The overuse of antibiotics has been identified as a major challenge in regard to the rational prescription of medicines in low and middle income countries. Extensive studies on the effectiveness of persuasive interventions, such as guidelines have been undertaken. There is a dearth of research pertaining to the effects of restrictive interventions. This study aimed to evaluate the impacts of prescription restrictions in relation to types and administration routes of antibiotics on antibiotic procurement in primary care settings in China.
Data were drawn from the monthly procurement records of medicines for primary care institutions in Hubei province over a 31-month period from May 2011 to November 2013. We analyzed the monthly procurement volume and costs of antibiotics. Interrupted time series analyses with a difference-in-difference approach were performed to evaluate the effect of the restrictive intervention (started in August 2012) on antibiotic procurement in comparison with those for cardiovascular conditions. Sensitivity tests were performed by replacing outliers using a simple linear interpolation technique.

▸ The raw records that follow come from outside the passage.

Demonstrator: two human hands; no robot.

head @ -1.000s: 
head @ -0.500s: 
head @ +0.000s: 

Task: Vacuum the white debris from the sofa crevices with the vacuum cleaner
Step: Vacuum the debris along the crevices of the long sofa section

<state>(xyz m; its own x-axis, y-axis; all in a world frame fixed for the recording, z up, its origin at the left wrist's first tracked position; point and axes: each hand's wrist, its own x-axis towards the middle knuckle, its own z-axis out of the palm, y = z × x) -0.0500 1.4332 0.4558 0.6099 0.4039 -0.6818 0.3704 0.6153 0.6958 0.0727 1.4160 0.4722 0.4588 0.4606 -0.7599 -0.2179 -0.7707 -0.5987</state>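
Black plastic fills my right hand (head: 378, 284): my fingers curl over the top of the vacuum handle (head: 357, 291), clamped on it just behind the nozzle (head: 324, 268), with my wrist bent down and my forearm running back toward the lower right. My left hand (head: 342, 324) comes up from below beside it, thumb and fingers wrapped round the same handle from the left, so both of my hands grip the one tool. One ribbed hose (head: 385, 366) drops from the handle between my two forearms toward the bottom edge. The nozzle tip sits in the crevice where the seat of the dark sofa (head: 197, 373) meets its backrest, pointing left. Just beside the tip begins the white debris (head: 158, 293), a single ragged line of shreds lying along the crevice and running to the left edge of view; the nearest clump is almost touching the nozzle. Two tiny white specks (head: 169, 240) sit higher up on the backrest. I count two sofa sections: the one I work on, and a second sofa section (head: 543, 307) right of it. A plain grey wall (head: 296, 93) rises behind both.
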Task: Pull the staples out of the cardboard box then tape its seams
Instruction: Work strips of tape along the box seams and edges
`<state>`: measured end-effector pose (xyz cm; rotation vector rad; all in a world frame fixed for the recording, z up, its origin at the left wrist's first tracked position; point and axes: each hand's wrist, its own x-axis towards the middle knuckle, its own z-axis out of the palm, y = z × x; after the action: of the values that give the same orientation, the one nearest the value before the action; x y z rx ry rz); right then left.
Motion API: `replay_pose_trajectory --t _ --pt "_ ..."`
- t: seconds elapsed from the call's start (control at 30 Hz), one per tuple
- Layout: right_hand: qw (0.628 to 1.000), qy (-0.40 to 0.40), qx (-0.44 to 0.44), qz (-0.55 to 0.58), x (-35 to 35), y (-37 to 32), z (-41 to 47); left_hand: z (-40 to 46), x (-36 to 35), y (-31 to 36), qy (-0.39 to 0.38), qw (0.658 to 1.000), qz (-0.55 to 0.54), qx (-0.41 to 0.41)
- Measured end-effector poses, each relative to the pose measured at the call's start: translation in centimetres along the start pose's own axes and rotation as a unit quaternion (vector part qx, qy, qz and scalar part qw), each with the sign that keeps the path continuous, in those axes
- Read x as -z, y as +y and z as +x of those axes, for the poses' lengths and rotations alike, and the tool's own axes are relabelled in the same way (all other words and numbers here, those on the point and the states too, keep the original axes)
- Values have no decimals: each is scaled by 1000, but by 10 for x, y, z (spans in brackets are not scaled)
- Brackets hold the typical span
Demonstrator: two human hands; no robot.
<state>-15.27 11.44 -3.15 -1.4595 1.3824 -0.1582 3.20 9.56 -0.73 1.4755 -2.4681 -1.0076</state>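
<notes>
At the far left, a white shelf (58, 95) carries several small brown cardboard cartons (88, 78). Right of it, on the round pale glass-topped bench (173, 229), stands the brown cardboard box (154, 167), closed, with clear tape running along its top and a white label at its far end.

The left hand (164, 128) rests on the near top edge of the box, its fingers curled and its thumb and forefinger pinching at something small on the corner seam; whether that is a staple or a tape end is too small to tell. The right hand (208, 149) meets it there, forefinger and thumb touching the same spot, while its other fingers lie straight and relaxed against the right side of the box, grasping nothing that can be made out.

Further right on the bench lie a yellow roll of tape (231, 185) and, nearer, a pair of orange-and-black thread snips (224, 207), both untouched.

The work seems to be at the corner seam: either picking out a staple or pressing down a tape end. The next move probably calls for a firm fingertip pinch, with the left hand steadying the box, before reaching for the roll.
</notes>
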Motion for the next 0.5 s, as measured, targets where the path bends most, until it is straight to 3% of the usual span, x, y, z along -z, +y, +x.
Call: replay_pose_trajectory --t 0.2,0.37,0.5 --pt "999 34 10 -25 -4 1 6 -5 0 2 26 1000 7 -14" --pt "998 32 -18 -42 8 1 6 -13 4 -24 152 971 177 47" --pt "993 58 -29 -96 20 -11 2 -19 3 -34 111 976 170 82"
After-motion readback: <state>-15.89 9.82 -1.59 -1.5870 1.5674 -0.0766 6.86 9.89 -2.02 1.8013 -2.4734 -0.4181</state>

Over the entire study period, antibiotics accounted for 33.65% of the total costs of medicines procured for primary care institutions: mostly non-restricted antibiotics (86.03%) and antibiotics administered through parenteral routes (79.59%). On average, 17.14 million defined daily doses (DDDs) of antibiotics were procured per month, with the majority (93.09%) for non-restricted antibiotics and over half (52.38%) for parenteral administered antibiotics. The restrictive intervention was associated with a decline in the secular trend of costs for non-restricted oral antibiotics (− 0.36 million Yuan per month, p = 0.029), and for parenteral administered restricted antibiotics (− 0.28 million Yuan per month, p = 0.019), as well as a decline in the secular trend of procurement volume for parenteral administered non-restricted antibiotics (− 0.038 million DDDs per month, p = 0.05).
Restrictive interventions are effective in reducing the procurement of antibiotics. However, the effect size is relatively small and antibiotic consumptions remain high, especially parenteral administered antibiotics.